Luke Poeppel

Co-Director of Recruitment

Luke Poeppel is a master’s student at the Eastman School of Music, studying conducting in the studio of Brad Lubman. He is the assistant of the Musica Nova Ensemble, having conducted works by Knussen, Abrahamsen, Davies, Webern, and more. In the coming year, Poeppel will be one of two conductors participating in Ensemble Modern’s ICCS young_professionals program, culminating in a performance at the cresc… festival in Frankfurt (sponsored by Ensemble Modern and the Frankfurt Radio Symphony Orchestra). At Eastman, he also serves as an assistant conductor of the Eastman Opera Theater. In the 2022-2023 season, he assisted Timothy Long for the production of Anthony Davis’ Lear on the 2nd Floor and Wilson Southerland for Daniel Catán’s Florencia en el Amazonas. In the Fall of 2023, he will be the assistant conductor for Eastman Opera Theater’s productions of To Hell and Back (Heggie), We’ve Got Our Eye on You (Okoye), Dido (Purcell/Britten), Ariadne auf Naxos Prologue (Strauss), and Dialogue of the Carmelites (Poulenc).

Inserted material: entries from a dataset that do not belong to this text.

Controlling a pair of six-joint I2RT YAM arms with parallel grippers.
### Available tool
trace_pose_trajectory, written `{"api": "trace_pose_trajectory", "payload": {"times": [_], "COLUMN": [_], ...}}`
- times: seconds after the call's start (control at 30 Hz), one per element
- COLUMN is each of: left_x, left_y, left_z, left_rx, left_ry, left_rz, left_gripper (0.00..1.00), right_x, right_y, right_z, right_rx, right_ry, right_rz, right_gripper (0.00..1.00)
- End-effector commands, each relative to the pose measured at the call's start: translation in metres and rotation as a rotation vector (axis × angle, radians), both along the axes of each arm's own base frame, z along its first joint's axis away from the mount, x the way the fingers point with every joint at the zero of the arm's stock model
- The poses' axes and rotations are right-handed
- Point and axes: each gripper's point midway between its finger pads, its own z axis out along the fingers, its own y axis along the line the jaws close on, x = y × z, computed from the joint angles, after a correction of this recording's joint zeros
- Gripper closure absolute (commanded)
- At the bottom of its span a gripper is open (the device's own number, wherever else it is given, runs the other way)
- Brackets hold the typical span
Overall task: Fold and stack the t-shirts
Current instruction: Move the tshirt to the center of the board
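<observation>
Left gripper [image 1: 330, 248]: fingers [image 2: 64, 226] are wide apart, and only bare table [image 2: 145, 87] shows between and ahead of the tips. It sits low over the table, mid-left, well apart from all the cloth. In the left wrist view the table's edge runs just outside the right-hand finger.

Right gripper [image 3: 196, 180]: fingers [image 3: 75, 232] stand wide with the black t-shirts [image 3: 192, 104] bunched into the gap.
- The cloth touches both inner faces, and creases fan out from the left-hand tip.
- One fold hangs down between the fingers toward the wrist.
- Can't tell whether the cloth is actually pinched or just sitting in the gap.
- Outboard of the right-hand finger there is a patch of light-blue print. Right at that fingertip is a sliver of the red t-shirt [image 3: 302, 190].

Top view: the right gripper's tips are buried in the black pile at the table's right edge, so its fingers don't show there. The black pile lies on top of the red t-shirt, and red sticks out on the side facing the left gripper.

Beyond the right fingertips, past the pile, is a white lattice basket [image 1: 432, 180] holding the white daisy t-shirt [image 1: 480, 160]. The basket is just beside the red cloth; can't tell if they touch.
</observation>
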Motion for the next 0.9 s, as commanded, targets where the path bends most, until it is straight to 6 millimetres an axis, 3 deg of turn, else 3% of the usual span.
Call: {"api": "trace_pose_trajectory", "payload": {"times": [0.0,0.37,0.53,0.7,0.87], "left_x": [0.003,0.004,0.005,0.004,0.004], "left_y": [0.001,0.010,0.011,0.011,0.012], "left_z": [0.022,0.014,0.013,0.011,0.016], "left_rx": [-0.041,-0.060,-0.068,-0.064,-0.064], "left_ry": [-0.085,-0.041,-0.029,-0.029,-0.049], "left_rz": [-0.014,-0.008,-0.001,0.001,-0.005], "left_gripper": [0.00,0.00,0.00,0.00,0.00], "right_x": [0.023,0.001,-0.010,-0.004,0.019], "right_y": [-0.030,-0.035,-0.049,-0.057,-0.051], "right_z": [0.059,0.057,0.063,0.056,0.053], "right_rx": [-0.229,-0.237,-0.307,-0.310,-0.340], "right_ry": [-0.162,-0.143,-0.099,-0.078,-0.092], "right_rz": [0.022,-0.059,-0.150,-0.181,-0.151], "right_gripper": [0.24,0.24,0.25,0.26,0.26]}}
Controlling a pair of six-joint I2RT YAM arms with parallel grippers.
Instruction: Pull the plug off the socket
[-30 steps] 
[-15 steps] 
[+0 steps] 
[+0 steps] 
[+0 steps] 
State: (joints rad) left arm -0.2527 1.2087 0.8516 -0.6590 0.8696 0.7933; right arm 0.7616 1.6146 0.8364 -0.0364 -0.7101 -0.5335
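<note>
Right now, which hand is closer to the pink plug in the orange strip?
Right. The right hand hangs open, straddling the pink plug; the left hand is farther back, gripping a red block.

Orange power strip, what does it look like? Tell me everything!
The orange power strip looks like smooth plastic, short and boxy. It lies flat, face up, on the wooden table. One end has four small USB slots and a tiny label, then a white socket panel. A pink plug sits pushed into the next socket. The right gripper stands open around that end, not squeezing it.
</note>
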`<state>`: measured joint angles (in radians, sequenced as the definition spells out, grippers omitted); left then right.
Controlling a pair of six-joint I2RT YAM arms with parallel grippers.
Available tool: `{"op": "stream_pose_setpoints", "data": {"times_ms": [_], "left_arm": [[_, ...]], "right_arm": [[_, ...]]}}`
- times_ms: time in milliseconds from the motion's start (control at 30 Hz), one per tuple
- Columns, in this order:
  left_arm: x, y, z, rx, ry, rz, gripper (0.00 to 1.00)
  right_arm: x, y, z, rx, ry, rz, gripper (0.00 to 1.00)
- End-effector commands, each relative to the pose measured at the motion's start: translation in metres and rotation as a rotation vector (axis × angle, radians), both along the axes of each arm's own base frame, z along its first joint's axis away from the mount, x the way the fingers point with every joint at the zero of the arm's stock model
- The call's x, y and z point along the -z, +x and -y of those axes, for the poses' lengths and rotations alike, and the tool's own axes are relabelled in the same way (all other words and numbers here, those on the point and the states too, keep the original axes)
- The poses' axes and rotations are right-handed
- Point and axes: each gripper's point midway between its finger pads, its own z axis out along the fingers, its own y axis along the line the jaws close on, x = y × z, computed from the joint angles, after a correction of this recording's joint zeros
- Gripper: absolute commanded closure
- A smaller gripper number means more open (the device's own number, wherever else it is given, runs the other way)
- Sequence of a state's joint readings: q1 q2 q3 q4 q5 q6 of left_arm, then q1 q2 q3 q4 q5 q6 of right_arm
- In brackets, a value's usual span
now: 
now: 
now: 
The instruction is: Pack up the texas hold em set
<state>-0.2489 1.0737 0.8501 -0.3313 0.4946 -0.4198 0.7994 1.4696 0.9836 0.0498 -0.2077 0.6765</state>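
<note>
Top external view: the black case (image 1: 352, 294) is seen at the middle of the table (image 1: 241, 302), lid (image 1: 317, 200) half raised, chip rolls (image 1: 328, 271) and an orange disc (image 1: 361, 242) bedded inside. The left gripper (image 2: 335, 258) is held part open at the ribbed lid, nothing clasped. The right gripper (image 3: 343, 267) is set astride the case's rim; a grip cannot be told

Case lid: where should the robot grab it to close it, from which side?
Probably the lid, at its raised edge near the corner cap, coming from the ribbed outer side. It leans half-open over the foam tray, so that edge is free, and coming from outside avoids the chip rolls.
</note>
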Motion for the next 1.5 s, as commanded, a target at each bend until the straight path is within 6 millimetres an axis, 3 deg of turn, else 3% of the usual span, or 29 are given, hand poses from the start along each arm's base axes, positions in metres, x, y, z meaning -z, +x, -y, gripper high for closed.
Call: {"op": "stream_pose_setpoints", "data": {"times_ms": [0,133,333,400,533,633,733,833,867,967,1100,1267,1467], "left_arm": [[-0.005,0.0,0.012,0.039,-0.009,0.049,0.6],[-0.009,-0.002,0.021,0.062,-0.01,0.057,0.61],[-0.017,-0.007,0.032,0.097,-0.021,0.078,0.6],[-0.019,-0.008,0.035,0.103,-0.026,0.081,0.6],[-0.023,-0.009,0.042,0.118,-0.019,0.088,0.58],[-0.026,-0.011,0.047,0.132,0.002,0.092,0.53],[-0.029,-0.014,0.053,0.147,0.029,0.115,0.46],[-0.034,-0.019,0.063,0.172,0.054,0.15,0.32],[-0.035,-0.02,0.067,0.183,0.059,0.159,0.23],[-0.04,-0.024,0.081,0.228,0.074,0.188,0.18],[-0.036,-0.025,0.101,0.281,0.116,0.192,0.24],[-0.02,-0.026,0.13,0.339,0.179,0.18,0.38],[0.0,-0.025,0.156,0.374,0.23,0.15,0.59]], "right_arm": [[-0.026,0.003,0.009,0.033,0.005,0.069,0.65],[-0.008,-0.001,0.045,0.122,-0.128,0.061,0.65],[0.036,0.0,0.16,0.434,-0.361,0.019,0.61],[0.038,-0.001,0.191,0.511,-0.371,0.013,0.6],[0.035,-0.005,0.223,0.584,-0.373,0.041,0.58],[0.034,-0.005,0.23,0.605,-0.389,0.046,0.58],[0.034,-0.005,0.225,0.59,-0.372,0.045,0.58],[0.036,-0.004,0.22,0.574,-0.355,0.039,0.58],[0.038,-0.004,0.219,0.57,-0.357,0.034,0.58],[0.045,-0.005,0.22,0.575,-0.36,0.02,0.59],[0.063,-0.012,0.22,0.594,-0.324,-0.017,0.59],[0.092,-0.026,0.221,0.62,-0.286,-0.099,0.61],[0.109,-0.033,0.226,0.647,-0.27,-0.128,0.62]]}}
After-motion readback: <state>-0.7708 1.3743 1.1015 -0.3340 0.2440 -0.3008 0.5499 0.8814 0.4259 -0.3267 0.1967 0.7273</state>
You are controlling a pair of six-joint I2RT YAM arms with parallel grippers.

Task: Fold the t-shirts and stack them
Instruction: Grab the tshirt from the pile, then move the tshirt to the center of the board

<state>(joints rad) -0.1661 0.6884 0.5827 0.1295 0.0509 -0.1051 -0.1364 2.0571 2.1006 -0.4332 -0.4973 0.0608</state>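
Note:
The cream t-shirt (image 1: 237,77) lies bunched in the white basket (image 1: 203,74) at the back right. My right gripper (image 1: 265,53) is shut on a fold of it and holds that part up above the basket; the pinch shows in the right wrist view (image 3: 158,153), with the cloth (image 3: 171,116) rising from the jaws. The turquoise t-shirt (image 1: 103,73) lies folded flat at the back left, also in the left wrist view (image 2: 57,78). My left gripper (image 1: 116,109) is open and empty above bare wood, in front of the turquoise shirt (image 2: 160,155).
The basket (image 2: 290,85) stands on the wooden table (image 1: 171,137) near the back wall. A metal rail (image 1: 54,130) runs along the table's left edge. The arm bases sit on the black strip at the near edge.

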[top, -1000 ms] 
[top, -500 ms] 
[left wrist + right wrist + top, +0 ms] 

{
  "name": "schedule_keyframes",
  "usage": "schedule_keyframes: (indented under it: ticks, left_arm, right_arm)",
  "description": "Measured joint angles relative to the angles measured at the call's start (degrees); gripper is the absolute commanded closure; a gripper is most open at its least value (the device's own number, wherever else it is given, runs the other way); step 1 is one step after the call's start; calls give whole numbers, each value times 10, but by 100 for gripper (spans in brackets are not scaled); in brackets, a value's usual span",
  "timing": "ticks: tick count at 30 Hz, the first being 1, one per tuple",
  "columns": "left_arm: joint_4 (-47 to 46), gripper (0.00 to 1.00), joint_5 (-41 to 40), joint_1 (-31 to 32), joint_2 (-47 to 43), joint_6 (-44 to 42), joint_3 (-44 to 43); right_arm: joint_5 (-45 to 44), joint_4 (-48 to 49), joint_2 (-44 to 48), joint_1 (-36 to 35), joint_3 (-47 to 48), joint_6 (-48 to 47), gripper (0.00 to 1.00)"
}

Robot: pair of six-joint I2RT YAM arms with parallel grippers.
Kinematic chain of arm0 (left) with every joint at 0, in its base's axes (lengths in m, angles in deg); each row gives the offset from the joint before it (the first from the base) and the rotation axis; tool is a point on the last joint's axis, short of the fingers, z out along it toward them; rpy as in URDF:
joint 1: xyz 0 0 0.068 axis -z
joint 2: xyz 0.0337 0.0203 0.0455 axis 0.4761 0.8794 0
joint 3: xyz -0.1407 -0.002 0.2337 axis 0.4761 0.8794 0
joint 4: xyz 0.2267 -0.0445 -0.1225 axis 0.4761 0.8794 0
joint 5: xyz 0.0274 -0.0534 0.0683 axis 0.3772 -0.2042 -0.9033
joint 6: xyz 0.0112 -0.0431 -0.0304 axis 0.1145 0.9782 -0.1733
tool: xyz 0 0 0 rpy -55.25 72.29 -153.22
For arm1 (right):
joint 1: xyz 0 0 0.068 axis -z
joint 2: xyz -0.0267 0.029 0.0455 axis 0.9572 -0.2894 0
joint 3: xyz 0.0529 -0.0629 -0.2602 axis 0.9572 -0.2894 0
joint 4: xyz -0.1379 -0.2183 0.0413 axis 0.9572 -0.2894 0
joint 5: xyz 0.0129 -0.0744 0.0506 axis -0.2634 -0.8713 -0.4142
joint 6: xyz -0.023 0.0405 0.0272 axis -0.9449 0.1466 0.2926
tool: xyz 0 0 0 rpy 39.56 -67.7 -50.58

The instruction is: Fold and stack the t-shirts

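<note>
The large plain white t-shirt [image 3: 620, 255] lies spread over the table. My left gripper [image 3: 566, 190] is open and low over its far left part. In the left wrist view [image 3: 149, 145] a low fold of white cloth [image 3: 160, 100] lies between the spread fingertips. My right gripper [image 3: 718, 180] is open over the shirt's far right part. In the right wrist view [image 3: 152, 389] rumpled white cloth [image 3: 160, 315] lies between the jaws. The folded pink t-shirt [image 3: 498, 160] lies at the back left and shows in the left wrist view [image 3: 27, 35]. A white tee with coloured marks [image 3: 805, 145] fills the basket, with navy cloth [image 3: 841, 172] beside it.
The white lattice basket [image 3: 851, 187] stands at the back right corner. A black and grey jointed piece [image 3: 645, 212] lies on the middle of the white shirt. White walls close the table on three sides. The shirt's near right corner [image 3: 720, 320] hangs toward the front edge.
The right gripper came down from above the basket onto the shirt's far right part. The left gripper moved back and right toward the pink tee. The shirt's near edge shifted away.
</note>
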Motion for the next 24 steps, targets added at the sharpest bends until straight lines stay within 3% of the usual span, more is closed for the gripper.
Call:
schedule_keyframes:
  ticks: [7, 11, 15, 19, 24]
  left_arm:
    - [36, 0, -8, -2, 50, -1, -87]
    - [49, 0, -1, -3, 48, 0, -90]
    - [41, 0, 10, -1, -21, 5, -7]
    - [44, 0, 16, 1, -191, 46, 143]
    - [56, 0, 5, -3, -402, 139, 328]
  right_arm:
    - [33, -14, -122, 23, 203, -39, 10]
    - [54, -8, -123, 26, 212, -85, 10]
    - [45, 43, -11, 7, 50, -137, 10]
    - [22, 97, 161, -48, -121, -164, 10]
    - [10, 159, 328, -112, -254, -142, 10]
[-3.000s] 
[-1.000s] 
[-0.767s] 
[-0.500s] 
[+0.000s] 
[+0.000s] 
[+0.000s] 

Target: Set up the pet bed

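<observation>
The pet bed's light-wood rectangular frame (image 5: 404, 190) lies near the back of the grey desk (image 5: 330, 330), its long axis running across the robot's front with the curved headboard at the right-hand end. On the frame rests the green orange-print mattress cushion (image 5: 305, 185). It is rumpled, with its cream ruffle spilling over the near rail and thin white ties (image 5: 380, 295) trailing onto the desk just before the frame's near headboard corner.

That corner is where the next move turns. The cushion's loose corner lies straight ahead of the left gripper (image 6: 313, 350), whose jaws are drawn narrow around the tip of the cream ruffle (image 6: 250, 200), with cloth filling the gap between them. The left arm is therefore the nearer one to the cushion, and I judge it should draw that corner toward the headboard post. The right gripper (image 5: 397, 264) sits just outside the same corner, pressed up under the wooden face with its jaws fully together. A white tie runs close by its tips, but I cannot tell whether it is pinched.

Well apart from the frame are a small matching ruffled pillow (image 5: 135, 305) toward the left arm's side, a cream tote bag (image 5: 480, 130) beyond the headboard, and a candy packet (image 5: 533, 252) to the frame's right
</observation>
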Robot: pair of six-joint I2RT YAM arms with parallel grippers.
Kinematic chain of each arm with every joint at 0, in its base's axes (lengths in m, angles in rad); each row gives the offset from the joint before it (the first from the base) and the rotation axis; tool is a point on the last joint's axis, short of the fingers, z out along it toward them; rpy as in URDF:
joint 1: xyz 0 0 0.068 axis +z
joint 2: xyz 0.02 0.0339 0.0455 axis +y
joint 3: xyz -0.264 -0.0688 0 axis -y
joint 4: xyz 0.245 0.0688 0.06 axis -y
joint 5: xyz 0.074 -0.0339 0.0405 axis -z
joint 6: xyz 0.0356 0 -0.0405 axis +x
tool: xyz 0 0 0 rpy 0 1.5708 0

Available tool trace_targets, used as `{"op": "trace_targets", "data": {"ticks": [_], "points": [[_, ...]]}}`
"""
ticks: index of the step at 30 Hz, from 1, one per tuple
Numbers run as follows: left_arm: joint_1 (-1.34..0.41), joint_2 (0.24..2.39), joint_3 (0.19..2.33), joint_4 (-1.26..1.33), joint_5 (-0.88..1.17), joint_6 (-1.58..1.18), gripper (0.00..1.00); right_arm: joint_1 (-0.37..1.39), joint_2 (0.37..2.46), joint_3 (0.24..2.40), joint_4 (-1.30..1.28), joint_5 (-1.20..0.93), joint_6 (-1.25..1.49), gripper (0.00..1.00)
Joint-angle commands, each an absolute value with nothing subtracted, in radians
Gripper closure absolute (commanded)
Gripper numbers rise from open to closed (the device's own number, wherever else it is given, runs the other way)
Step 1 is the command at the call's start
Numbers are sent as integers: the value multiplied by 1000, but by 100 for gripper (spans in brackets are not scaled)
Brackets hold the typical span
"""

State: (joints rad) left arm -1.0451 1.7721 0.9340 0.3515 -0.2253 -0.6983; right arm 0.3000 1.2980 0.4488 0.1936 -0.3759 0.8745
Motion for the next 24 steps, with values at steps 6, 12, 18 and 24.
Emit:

In the Summer of 2023, Poeppel was the conducting fellow of both the soundSCAPE festival (at the Hindemith Center in Blonay Switzerland) and the Mostly Modern Festival, as well as the music director of Rochester Summer Opera. At Mostly Modern, he served as cover conductor for William Langley on Robert Paterson’s In Real Life I/II & Extraordinary. Poeppel also made his cover debut (for Louis Karchin) with the Orchestra of the League of Composers (final season concert); he will return again to the OLC in the Summer of 2024.

He graduated with departmental honors (for his song-cycle, 3 Songs for Molly) from New York University in 2022. Luke was the winner of the 2021 Gustave Ries Memorial Prize in Music from NYU, the Seth Kimmelman award from New England Conservatory, the senior winner of Massachusetts in the 2018 Music Teachers National Association Competition, and the Category-A winner of the Composer’s Concordance 2019 competition. He has collaborated with the JACK Quartet, the Kronos Quartet, Contemporaneous, the Bergamot Quartet, and Yarn Wire. Outside of performance, Poeppel has worked as a research assistant for Dr. Nori Jacoby at the Frankfurt-based Max Planck Institute for Empirical Aesthetics between 2020 and 2022 in the Computational Auditory Perception group. During this time, he completed a study on computational techniques for rhythmic search and annotation in the context of Olivier Messiaen’s transcriptions of birdsong. This research was presented at the 2021 Society for Music Theory Conference.